> **Work item**: Check every line in the records below for the word "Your" and report how many have it, nothing more.

Items listed in a dataset
%%

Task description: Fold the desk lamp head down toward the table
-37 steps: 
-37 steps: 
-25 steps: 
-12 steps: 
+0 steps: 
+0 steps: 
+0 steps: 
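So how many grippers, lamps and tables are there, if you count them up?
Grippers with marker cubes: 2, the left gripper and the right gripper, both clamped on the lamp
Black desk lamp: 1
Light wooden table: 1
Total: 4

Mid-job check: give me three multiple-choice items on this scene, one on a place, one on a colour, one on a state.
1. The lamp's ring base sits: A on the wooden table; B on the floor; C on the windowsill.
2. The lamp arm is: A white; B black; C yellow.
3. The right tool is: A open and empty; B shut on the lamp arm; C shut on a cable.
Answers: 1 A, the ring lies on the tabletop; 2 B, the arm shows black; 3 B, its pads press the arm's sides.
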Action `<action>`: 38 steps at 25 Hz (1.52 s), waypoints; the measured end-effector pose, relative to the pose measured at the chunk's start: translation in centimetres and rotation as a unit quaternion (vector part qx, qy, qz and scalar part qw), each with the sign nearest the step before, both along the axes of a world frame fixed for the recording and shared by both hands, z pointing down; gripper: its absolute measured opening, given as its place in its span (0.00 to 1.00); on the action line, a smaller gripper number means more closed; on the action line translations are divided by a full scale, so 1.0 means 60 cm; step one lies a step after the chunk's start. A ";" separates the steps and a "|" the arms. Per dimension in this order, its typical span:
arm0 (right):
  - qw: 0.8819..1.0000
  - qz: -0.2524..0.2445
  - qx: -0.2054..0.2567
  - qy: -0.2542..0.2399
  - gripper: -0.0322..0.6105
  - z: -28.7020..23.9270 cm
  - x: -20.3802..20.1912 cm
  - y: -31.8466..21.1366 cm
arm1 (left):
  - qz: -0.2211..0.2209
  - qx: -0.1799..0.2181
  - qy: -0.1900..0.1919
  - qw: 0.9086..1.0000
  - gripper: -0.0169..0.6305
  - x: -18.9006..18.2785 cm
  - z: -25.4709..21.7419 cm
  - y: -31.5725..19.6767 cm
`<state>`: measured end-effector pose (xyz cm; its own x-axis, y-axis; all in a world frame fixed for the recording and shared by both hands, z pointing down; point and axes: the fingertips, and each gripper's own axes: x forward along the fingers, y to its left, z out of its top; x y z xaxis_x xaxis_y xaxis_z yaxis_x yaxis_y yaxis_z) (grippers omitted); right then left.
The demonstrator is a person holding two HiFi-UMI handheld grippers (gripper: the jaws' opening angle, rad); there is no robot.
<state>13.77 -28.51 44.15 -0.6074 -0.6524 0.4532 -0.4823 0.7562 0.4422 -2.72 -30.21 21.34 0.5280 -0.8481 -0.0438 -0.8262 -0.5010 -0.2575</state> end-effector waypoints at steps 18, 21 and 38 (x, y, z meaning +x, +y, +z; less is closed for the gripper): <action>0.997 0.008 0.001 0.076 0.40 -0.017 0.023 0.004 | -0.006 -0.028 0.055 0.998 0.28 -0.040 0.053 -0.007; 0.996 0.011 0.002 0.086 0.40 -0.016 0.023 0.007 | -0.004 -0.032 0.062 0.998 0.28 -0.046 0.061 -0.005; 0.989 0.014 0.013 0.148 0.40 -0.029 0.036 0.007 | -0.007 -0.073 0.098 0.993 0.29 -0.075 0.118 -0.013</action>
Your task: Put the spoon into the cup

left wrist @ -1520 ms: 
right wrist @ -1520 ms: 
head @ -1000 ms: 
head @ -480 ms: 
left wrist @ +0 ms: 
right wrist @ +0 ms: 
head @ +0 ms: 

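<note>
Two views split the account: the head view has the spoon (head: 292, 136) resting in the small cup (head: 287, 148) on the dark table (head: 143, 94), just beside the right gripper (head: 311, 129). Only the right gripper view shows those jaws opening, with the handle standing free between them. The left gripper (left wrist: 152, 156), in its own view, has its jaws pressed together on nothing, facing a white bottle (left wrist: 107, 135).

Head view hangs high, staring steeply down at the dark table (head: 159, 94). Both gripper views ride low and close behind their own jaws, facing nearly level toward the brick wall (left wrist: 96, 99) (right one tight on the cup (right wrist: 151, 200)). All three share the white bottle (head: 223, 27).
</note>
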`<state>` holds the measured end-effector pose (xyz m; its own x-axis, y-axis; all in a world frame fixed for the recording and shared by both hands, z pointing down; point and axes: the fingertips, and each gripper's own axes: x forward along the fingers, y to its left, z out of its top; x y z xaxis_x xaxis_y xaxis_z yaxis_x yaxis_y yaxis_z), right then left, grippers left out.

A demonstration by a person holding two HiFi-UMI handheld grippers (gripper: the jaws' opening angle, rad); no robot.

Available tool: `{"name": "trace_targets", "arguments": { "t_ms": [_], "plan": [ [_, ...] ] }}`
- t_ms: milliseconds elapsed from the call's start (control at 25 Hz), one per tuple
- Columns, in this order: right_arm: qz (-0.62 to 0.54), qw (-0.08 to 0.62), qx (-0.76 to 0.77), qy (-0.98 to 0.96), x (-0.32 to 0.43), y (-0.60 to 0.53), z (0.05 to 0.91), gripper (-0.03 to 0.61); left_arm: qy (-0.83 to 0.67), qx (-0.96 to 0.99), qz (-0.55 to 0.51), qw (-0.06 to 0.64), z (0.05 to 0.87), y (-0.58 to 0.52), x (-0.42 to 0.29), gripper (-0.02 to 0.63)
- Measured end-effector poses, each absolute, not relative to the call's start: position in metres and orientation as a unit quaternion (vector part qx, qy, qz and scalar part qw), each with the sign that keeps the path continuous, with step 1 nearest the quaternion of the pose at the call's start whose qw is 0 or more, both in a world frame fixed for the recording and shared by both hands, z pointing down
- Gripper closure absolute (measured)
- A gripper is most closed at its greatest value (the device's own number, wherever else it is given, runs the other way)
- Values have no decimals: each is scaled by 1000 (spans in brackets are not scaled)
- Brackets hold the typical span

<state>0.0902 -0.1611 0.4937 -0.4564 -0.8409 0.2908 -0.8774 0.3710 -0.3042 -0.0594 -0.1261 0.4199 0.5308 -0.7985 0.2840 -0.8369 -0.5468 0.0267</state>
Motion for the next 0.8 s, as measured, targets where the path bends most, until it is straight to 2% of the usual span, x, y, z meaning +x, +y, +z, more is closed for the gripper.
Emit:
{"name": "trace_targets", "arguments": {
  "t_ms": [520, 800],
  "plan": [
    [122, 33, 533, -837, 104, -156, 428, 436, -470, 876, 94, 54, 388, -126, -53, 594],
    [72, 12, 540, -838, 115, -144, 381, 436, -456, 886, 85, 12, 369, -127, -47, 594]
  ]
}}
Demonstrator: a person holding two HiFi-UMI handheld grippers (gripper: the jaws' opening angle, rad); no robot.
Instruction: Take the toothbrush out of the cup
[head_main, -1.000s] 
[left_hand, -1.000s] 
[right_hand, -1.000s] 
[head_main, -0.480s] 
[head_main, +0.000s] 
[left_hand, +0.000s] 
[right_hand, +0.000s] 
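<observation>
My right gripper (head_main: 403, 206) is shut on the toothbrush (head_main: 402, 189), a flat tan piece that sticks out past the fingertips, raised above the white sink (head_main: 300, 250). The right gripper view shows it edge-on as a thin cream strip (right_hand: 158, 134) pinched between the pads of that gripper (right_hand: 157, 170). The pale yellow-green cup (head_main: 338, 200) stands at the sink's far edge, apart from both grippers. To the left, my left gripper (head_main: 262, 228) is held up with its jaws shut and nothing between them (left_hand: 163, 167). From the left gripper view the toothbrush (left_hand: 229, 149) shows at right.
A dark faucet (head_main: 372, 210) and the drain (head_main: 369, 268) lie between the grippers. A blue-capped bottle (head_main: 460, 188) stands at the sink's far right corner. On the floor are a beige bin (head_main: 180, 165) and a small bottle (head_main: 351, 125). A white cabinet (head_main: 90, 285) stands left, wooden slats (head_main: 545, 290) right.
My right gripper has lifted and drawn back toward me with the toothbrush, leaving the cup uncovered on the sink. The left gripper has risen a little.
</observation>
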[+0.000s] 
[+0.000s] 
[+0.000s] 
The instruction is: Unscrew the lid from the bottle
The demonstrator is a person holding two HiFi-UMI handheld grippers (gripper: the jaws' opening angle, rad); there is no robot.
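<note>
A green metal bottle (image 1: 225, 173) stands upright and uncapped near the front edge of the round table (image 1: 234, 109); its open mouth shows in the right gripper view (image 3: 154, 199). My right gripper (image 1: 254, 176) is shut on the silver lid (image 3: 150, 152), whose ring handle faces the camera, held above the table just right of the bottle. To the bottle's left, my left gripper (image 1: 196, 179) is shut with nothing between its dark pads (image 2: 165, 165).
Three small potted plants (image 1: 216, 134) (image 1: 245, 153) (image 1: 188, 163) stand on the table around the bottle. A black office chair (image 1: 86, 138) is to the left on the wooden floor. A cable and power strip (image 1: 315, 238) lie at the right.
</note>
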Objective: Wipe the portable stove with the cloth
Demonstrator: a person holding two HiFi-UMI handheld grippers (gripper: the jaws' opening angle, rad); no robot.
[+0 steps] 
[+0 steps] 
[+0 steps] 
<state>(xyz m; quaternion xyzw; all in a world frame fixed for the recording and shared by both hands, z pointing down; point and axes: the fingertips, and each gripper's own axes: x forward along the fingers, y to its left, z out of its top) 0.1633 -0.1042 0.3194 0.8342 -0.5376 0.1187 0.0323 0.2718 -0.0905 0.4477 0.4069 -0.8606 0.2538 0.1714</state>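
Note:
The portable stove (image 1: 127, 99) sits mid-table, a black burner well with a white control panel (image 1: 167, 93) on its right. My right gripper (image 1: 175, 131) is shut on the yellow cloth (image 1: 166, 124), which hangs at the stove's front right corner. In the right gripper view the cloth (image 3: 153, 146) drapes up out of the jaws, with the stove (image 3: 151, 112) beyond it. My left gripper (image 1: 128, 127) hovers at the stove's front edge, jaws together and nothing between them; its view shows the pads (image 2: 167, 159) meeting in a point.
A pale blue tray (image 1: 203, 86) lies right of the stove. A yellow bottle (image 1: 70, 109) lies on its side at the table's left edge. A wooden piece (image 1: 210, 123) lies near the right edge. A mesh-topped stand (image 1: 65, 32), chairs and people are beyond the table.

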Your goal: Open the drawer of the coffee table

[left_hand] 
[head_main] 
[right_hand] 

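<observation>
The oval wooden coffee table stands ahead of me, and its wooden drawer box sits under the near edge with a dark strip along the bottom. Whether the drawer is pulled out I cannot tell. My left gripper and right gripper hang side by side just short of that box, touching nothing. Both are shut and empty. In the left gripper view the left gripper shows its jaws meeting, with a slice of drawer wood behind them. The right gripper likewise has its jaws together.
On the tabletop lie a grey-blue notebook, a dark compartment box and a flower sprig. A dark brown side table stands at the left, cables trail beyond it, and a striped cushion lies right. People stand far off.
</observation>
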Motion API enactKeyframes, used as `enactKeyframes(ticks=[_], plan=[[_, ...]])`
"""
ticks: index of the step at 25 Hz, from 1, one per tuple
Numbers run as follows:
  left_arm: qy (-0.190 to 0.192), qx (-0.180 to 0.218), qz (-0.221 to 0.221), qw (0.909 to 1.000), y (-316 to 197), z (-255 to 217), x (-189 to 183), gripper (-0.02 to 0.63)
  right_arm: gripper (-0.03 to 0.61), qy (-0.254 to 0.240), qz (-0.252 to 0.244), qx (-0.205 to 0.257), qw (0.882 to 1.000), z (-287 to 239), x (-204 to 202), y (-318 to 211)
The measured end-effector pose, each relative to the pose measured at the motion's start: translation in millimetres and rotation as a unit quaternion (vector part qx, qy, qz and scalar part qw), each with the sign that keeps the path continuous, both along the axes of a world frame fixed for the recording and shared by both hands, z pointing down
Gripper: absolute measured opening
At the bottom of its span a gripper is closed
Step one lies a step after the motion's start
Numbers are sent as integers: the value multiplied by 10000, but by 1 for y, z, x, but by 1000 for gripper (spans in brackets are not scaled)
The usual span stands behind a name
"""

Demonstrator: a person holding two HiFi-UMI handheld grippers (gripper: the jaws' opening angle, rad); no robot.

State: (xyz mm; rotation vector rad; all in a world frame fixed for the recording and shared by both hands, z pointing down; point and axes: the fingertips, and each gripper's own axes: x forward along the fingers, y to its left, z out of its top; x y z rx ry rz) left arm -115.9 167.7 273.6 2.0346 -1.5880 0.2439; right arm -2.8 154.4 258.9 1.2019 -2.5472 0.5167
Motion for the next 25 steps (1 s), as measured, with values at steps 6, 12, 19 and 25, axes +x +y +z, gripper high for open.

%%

> **Solved problem**: 2